What happens when an event of the same priority is added ?

Here we can have one table to cover all combinations.

> +
> +3.3. vPMU Arch Gaps
> +-------------------
> +
> +The coexist of host and guest perf events has gaps:
> +1). when guest accesses PMU MSRs at the first time, KVM will trap it and
> +create kvm perf event, but this event may be not active because the
> +contention with host perf event. But guest doesn't notice this and when
> +guest read virtual counter, the return value is zero.

Or historical old values.

> +2). when kvm perf event is active, host per-cpu pinned perf event can
> +reclaim kvm perf event resource at any time once resource contention

Not reclaimed at any time, but at a point in time beyond KVM's control or awareness.

That's the root of the pmu-coexistence issues.

> +happens. But guest doesn't notice this neither and guest following
> +counter accesses get wrong data.
> +So maillist had some discussion titled "Reconsider the current approach
> +of vPMU".
> +
> +https://lore.kernel.org/lkml/810c3148-1791-de57-27c0-d1ac5ed35fb8@gmail.com/
> +
> +The major suggestion in this discussion is host pass-through some
> +counters into guest, but this suggestion is not feasible, the reasons
> +are:
> +a. processor has several counters, but counters are not equal, some
> +event must bind with a specific counter.
> +b. if a special counter is passthrough into guest, host can not support
> +such events and lose some capability.
> +c. if a normal counter is passthrough into guest, guest can support
> +general event only, and the guest has limited capability.
> +So both host and guest lose capability in pass-through mode.
> +

In short, any solution that statically splits pmu resources between
host and guest at run time will not survive.

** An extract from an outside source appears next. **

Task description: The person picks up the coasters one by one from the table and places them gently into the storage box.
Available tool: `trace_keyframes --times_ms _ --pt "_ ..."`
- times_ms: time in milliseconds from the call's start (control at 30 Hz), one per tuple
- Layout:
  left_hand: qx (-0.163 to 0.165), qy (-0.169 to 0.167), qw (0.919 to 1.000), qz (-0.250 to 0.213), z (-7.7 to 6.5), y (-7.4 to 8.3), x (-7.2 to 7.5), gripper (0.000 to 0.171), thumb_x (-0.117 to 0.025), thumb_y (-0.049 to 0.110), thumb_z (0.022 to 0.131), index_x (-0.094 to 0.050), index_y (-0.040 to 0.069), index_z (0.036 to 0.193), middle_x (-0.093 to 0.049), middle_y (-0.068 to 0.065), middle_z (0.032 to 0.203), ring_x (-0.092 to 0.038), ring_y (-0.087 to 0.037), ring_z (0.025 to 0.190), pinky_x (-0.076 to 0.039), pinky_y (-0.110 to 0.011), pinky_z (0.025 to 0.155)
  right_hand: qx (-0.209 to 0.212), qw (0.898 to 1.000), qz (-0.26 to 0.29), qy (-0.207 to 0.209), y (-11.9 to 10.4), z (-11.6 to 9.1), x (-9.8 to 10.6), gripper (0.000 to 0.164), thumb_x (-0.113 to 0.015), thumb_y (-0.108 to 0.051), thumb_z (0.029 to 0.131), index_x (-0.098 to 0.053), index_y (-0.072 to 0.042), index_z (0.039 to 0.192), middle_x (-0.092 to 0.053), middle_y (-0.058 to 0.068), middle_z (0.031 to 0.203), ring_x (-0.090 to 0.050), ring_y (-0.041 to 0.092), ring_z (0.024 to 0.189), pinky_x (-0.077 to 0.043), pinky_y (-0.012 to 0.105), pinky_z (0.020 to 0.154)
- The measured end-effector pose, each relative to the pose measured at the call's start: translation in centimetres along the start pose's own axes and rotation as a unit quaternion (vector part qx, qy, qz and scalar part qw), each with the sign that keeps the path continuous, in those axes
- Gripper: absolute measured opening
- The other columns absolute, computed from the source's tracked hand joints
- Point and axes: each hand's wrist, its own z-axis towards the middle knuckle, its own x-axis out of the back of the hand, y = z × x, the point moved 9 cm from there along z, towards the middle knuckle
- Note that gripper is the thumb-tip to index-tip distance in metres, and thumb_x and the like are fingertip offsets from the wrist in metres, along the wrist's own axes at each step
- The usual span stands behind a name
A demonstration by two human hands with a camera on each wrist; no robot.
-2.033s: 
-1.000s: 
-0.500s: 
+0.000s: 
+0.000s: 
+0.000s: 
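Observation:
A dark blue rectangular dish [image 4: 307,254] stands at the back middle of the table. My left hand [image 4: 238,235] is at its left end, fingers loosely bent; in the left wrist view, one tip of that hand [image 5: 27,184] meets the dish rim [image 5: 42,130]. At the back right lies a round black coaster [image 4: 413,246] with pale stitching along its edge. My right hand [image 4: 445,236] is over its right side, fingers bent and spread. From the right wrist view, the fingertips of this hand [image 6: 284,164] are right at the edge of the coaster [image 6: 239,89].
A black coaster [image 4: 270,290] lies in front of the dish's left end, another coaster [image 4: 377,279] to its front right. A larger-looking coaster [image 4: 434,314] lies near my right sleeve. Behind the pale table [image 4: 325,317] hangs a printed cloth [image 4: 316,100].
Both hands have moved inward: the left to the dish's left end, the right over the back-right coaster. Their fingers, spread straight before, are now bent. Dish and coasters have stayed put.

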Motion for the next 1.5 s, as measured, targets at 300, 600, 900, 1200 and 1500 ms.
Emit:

But one line of thought is to completely disable the ability to host perf
from init, which we haven't tried it yet.
Like Xu Aug. 21, 2023, 7:38 a.m. UTC | #5
On 10/8/2023 1:45 pm, Xiong Zhang wrote:
> +4. LBR Virtualization
> +=====================
> +
> +4.1. Overview
> +-------------
> +
> +The guest LBR driver would access the LBR MSR (including IA32_DEBUGCTLMSR
> +and records MSRs) as host does once KVM/QEMU export vcpu's LBR capability
> +into guest,  The first guest access on LBR related MSRs is always
> +interceptable. The KVM trap would create a vLBR perf event which enables

intercepted.

> +the callstack mode and none of the hardware counters are assigned. The

the LBR callstack mode.

> +host perf would enable and schedule this event as usual.

in the absence of contention.

> +
> +When vLBR event is scheduled by host perf scheduler and is active, host
> +LBR MSRs are owned by guest and are pass-through into guest, guest will
> +access them without VM Exit. However, if another host LBR event comes in
> +and takes over the LBR facility, the vLBR event will be in error state,

Doesn't LBR event have a scheduling priority ?

> +and the guest following access to the LBR MSRs will be trapped and
> +meaningless.

One description missing here is whether KVM retries to create LBR events 
frequently ?

> +
> +As kvm perf event, vLBR event will be released when guest doesn't access
> +LBR-related MSRs within a scheduling time slice and guest unset LBR

Not all LBR-related MSRs, but the DEBUGCTLMSR_LBR bit at now.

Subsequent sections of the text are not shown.